3 Features of the Study of the Role of Bioinformation in the Aquatic Environment

Specific study of information links should be based on the structure of the information system (Fig. 12.2). Problems arising in the study of information links can be grouped in accordance with the elements of the information system: (a) identification of the information source and destination; (b) establishment of the type of communication channel (chemical, optical, etc.); (c) identification of the code (chemical formula, frequency of oscillations, photoperiod); (d) evaluation of the upper and lower thresholds of signal perception; (e) determination of the range and noise immunity of the communication system; (f) clarification of the form of response to the signal; and (g) study of the mechanism of the transmitter and receiver of signals.

Fig. 12.2
figure 2

Schematic diagram of the information system. (Modified from Shannon 1948)

The works of the S. Shvarts school, on amphibian larvae (Schwarz et al. 1976), and the Leningrad school of entomology (Danilevsky 1961), on terrestrial insects, can serve as good research examples of this kind of information links, even though they reached there from their own path each from others.
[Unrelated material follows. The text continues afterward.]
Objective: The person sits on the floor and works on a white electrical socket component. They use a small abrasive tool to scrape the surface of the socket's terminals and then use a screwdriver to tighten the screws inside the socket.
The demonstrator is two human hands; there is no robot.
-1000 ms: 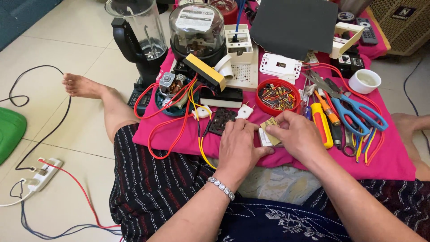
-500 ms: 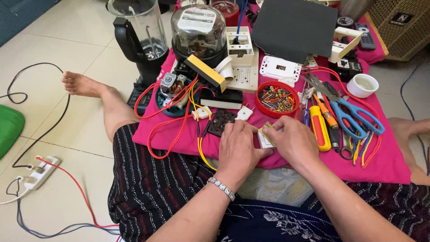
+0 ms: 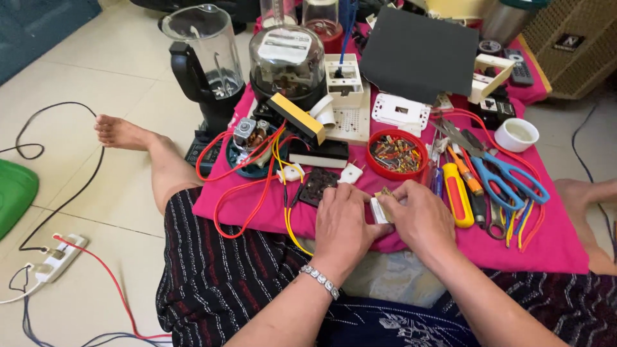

In addition, some environmental studies of energy and substance flows, in particular those studying the efficacy of predator nutrition, do not always include an explicit evaluation of information parameters (Ivlev 1961; Krylov 1989). Such indicators, which are of interest from the point of view of studying information, may include the radius of the predator reaction (assessment of the ability of nontactile detection), the proportion of successful predator attacks, and the assessment of the ability of the victim to detect and avoid the predator by analyzing chemosignals—as exemplified by kairomones (Lampert 2011).

A special place in the study of the role of biological information belongs to studies of seasonal adaptations and, foremost among them, the diapause or biological dormancy. This evolutionary adaptation comprises a complex mechanism of detection and analysis of heterogeneous information (including photoperiod, temperature, chemosignals), and simultaneously it materializes this information in the form of biological dormancy. Furthermore, the reactivation and subsequent induction of diapause coincide with the active part of the life cycle of organisms, and that affects the development of other species, primarily foraging elements and predators of diapause-using organisms. In other words, it optimizes the seasonal cycle of population development, combining the whole ecosystem into a single whole. Hence, diapause has a biorhythmical function, which, perhaps, is even more important than the protective function (Alekseev 1990).

Vertical information links in biological systems appear primarily in the experimental work of a physiological and biochemical kind, and it is usually well endowed from the methodological side—this is confirmed by results already obtained (Schwarz et al. 1976; Danilevsky 1961; Lampert 2011). The greatest difficulties for the formation of a full-fledged theory about the role and place of information in biological systems at the superorganism level lie in the need to perform an extremely large amount of work comparable only with the decoding of the human genetic code. Significant advances are achieved through model studies on the role of information in the functioning of both populations and more complex biosystems at different trophic levels (Alekseev and Fiks 1989; Alekseev and Umnov 2002; Alekseev and Kazantseva 2007). Research in this direction will shed light on the problem of a more accurate model description of the relationship of the species to the environment and assess the role of bioinformation not only qualitatively but also quantitatively (Alekseev and Kazantseva 2015).